Hardware is fundamentally different from the dominant programming paradigms in that all logic gates (or circuits in general) always do their work independently, in parallel, at all times. There is no such thing as "do this, then do that", only "do this here, feed the result into the circuit over there". If there's a circuit on the chip with input A and output B, then the circuit always, continuously, updates B in accordance with the current values of A — regardless of whether the result is needed right now "in the big picture".
Your pseudo code algorithm doesn't even begin to map to logic gates well. Instead, a comparator looks like this in Verilog (ignoring that there's a built-in == operator):
assign not_equal = (a[0] ^ b[0]) | (a[1] ^ b[1]) | ...;
Where each XOR is a separate logic gate and hence works independently from the others. The results are "reduced" with a logical or, i.e. the output is 1 if any of the XORs produces a 1 (this too does some work in parallel, but the critical path is longer than one gate). Furthermore, all these gates exist in silicon regardless of the specific bit values, and the signal has to propagate through about (1 + log w) gates for a w-bit integer. This propagation delay is again independent of the intermediate and final results.
On some CPU families, equality comparison is implemented by subtracting the two numbers and comparing the result to zero (using a circuit as described above), but the same principle applies. An adder/subtracter doesn't get slower or faster depending on the values.
Not to mention that instructions in a CPU can't take less than one clock cycle anyway, so even if the hardware would finish more quickly, the next instruction still wouldn't start until the next tick.
Now, some hardware operations can take a variable amount of time, but that's because they are state machines, i.e. sequential logic. Technically one could implement the moral equivalent of your algorithm with a state machine, but nobody does that, it's harder to implement than the naive, un-optimized combinatorial circuit above, and less efficient to boot.

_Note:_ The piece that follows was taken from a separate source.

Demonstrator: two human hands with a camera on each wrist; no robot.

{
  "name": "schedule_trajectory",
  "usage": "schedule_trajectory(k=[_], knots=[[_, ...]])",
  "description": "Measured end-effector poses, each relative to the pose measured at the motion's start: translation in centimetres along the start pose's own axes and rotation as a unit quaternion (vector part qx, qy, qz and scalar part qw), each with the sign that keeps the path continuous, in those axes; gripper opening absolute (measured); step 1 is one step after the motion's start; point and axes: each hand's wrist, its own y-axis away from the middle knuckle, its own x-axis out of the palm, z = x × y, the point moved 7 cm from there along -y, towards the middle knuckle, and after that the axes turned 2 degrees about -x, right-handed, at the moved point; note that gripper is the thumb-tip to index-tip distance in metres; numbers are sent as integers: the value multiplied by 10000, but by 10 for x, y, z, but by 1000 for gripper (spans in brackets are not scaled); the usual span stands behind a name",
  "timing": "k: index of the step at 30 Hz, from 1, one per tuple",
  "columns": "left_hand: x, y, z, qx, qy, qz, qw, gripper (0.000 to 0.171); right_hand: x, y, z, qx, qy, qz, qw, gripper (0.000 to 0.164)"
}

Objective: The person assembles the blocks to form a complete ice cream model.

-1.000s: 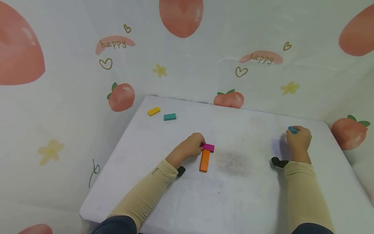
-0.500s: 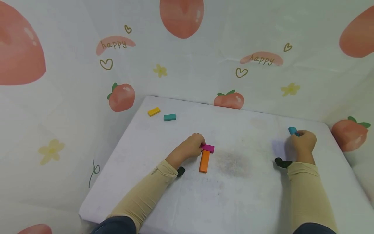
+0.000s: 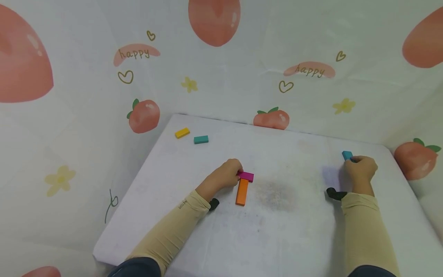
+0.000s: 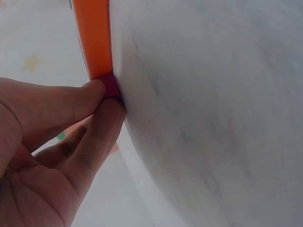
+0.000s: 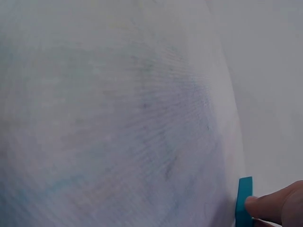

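In the head view, I saw the left hand [image 3: 227, 172] pinching the magenta block [image 3: 247, 176], which lay on the white table [image 3: 294, 242] crosswise against the far end of the orange block [image 3: 242, 193]. Well to the right, the right hand [image 3: 362, 168] pinched the blue block [image 3: 347, 155]. From the left wrist, thumb and fingertips squeezed the magenta block's end. From the right wrist, a thumb pressed the blue block; the other fingers were mostly hidden.
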Motion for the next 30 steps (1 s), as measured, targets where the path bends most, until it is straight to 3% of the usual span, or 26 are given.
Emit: schedule_trajectory(k=[8, 30], knots=[[0, -1, -1, -1, -73, -81, 9999, 25, -5, -2, 5, -125, 153, -35, 9998, 52], [1, 1, -2, 32, -57, -77, 9999, 25, 5, 8, 7, 90, -77, 262, 9996, 51]])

State machine circuits are circuits with memory: They store their current state and always compute the outputs (depending on the current state) and the next state (depending on current state and inputs) each clock cycle. On some inputs they may go through N states until they produce an output, and N+x on other inputs. ALU operations generally don't do that though. Pipeline stalls, branch mispredictions, and cache misses are common reasons one instruction takes longer than usual in some circumstances. Properly reasoning about these in a way that helps programmers write faster code is hard though: You have to take into account all the tricky and quirks of real hardware, and there's a lot of those. Empirical evidence, i.e. benchmarking a real black box CPU, is vital.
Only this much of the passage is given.